Please click to enlarge.
Note what signs you see.
I (I. Lastivka, M.D.) see facial midline dysmorphic signs. The clinical question is if these are signals of a syndrome.
PERSPECTIVE: The forebrain, during early embryogenesis evolves into lateral frontal lobes and a rhinoencephalon. These developmental fields impact the morphology of the facial midline. In this infant there is no evidence of supra-orbital prominence (“pseudo-shallow” orbits); the nasal bridge is virtually absent; the palpebral fissures are slanted upward; the midline and tip of the nose are underdeveloped; the upper lip filtrum is not developed; the vermilion of the upper lip is absent and there is no Cupid Bow – like outline of the vermilion-cutaneous junction of the upper lip. This cluster if dysmorphic signs signal that this face can be called a facies suggestive of holoprosencephaly.
We do not know anything else about this patient except what we have seen in the illustrated photograph. Therefore, to this point we have not been biased by interpretations of the referring clinician or his consultants. For the same reason we refused to look at laboratory or imaging study results until we examine all the visual materials illustrative of the morphogenesis of the patient.
Now we will read the clinical record which states or fails to state: the patient is 3 weeks old of “Gypsy” ethnic origin, perhaps from consanguineous parents (such assertion must be clarified or else should be considered dubious – it may reflect cultural bias of the clinician – many assume that being “Gypsy” implies parental consanguinity); amazingly no further information of the original clinical examinations is given.
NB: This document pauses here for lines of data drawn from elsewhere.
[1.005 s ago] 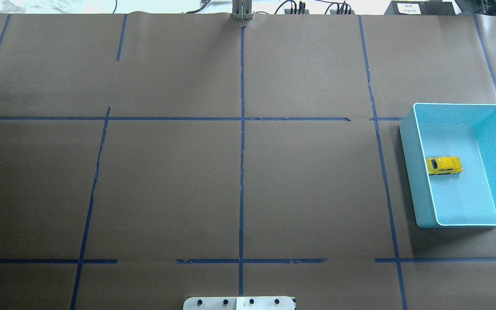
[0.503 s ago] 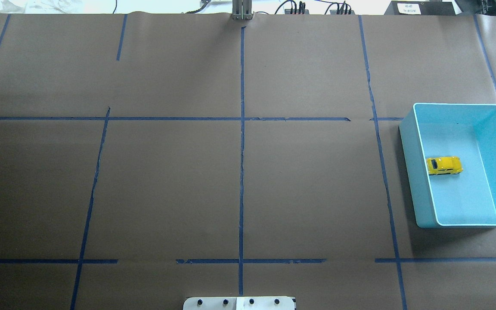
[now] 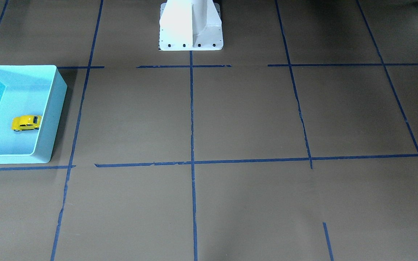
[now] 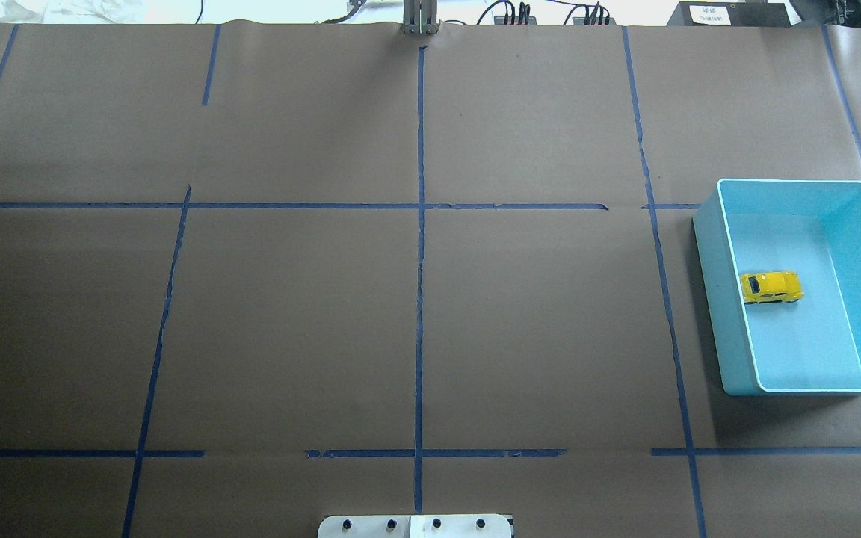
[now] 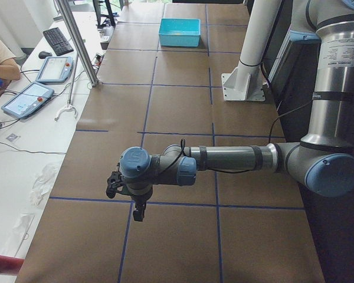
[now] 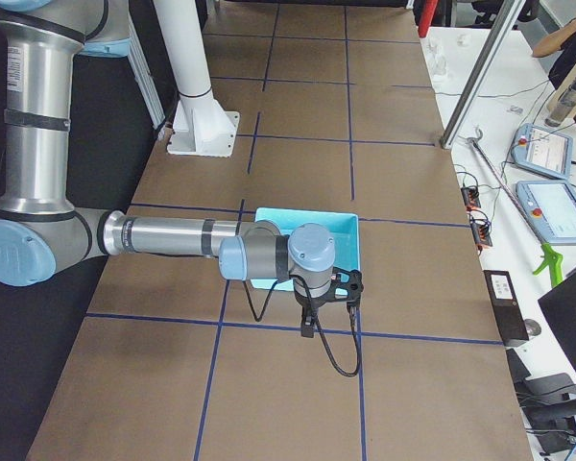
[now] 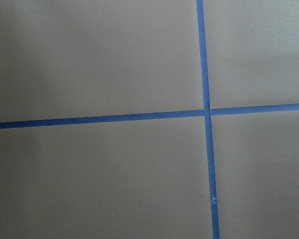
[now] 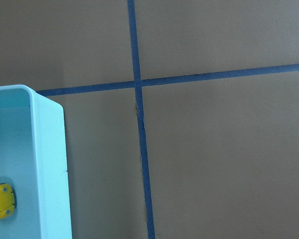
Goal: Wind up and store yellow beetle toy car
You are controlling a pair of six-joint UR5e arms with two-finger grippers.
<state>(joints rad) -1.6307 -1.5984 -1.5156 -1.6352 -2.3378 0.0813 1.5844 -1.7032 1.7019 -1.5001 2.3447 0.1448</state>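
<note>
Inside the turquoise bin (image 4: 728,314) at the table's right end sits the yellow beetle toy car (image 4: 771,287). My left gripper (image 5: 138,211) and right gripper (image 6: 307,325) hang clear of it, and I cannot tell whether they are open or closed. Storing looks done; if winding remains, my right must reach in.

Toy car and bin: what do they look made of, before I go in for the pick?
Toy car: smooth, evenly bright yellow shell with dark windows. It looks like painted metal or hard plastic; it is too small here to tell which.
Bin: turquoise, with thin even walls, rounded corners and a plain smooth surface with a soft sheen. Probably moulded plastic.
</note>
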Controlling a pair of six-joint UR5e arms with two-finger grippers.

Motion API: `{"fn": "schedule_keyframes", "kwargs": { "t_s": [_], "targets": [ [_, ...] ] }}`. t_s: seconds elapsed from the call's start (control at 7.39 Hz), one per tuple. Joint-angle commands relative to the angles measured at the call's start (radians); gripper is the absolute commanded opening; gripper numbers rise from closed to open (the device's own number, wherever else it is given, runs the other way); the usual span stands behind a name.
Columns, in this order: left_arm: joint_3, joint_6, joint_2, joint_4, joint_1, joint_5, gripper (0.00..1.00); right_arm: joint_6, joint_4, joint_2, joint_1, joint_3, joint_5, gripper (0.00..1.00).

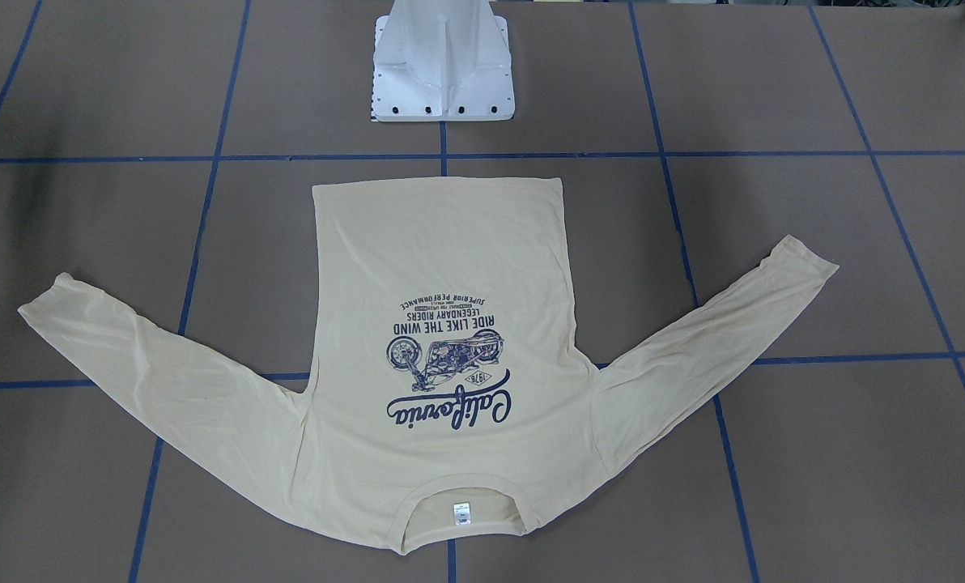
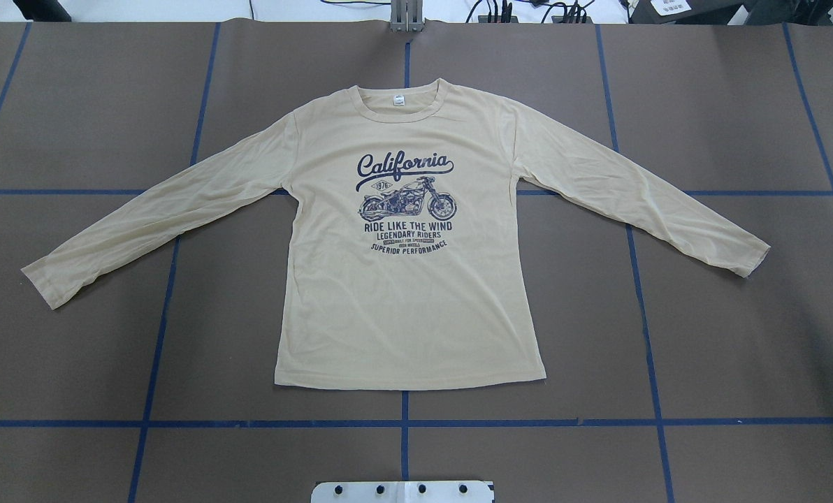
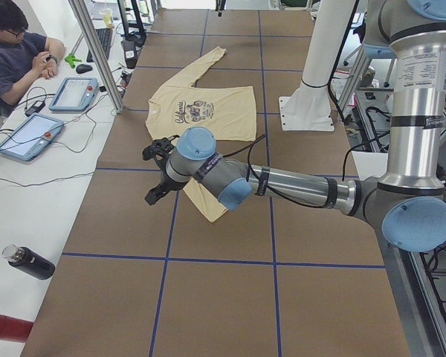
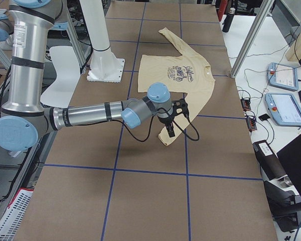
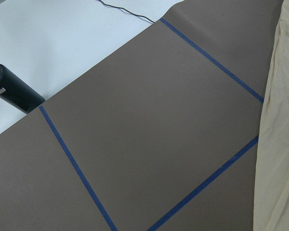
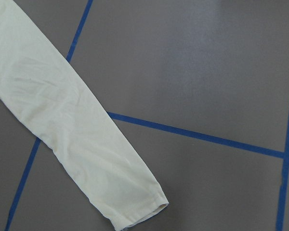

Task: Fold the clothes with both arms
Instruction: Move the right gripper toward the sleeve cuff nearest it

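Note:
The pale cream-yellow long-sleeved T-shirt [image 2: 402, 314] lies flat on the brown table, print up, both sleeves spread out. Its collar with the white neck label [image 1: 461, 513] is on the side away from the robot's base. The left gripper [image 3: 154, 178] hangs above the table over the near sleeve's cuff in the exterior left view. The right gripper [image 4: 174, 123] hangs over the other sleeve's cuff in the exterior right view. Neither shows in the overhead or front views, so I cannot tell if they are open or shut. The left wrist view shows a sleeve edge [image 5: 279, 144]; the right wrist view shows a sleeve with its cuff [image 6: 72, 130].
The white pedestal base [image 1: 442, 73] stands by the shirt's hem. Blue tape lines cross the table. A black bottle [image 3: 30, 262] and a red one [image 3: 0, 327] lie off the table's edge. An operator [image 3: 15, 52] sits by control tablets [image 3: 30, 137].

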Motion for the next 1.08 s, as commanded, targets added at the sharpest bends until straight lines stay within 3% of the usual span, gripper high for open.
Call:
{"fn": "schedule_keyframes", "kwargs": {
  "t_s": [0.0,0.27,0.41,0.81,0.95],
  "targets": [
    [0.004,0.001,0.005,-0.006,0.0,0.001,1.0,0.233,0.271,0.005,-0.204,-0.131,-0.222,0.99],
    [0.002,0.003,0.009,-0.007,0.0,-0.001,1.0,0.251,0.476,0.022,-0.22,-0.309,-0.239,0.98],
    [0.004,0.004,0.009,-0.006,0.0,-0.001,1.0,0.251,0.49,0.034,-0.243,-0.331,-0.268,0.97],
    [0.005,0.009,0.013,-0.013,0.0,0.001,1.0,0.251,0.491,0.034,-0.295,-0.333,-0.314,0.77],
    [0.007,0.011,0.013,-0.019,0.0,0.001,1.0,0.251,0.491,0.034,-0.306,-0.333,-0.331,0.77]
  ]
}}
Instead the referring physician immediately jumps into “borrowed cerebral territory” of consultants who inherently know less about the patient than the referring clinician – they may know much about their specialty but not about the patient – otherwise the referring clinician should transfer the patient to the care of the specialists.
This is a classic example of the crisis of medical clinical arts – increasingly clinicians feel insecure about clinical examinations and seek help by chasing laboratory or imaging results and opinions of specialists who know little about the circumstances of the patient. Such fragmentation of clinical care is particularly dangerous for infants.
The rest of the consultation note summarizes what a radiologist and surgeon “said”, in other words, their opinions and not what they observed. Apparently the patient has signs of destructive processes in the left and right areas of tibio-tarsal ossification centers, and bilateral “afebrile abscess” (I doubt the accuracy of these statements).